I think so... Here's my thought.
Let $M$ be an irreducible, symmetric and positive-definite $n\times n$ stochastic matrix, with spectrum $\sigma(M)=\{\lambda_1, \lambda_2,\ldots, \lambda_n\}$.
- Since $M$ is stochastic, we have that $\lambda_1=1$.
- Since $M$ is symmetric we have that $M$ is diagonalizable.
- Since $M$ is positive definite, we have that all eigenvalues of $M$ are positive.
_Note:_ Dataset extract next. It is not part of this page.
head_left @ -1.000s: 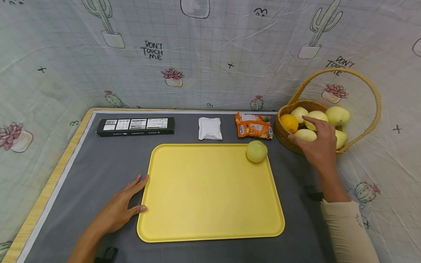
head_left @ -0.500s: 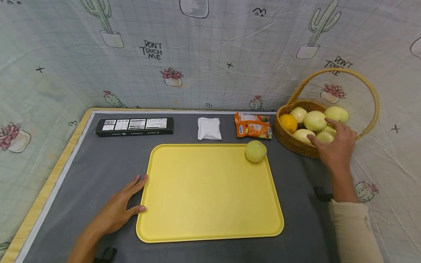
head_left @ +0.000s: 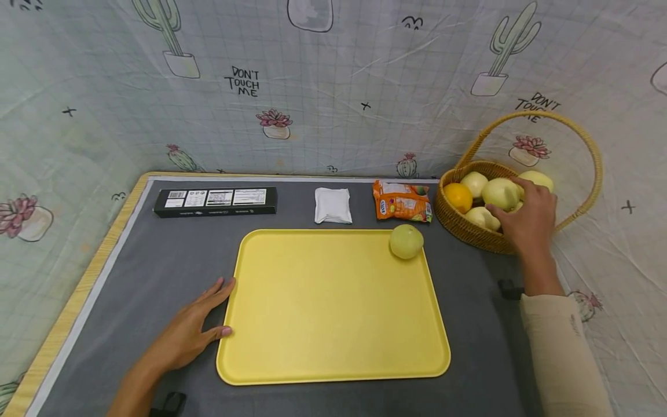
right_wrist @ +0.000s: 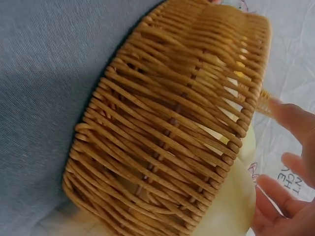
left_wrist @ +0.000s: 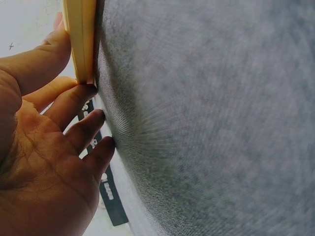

Thus, there exists an invertible matrix $U$ s.t.:
$$M= U \cdot J\cdot U^{-1},$$
where $J=\begin{bmatrix} 1 &&&\\ & \lambda_2 & \\ &&\ddots &\\ &&&\lambda_n\end{bmatrix}$ is the Jordan normal form of $M$.
By Perron - Frobenius theorem for non - negative, irreducible matrices, we have that eigenvalue $\lambda_1=1$, which happens to be the spectral radius of $M$ has algebraic multiplicity $1$ and for all other eigenvalues we have $$|\lambda_i|=\lambda_i<1, \, i=2, \ldots, n.$$
Thus,
$$\begin{array}[t]{l}
M^k=U\cdot \begin{bmatrix} 1^k & && \\ & \lambda_2^k && \\ &&\ddots & \\ &&& \lambda_n^k\end{bmatrix}\cdot U^{-1}\\\\
\lim_{k\to\infty}M^k=U\cdot \begin{bmatrix} 1 & && \\ & 0 && \\ &&\ddots & \\ &&&0\end{bmatrix}\cdot U^{-1} \end{array}$$
must be a stochastic matrix, since $M^k$ is a stochastic matrix for every $k\in \mathbb N$.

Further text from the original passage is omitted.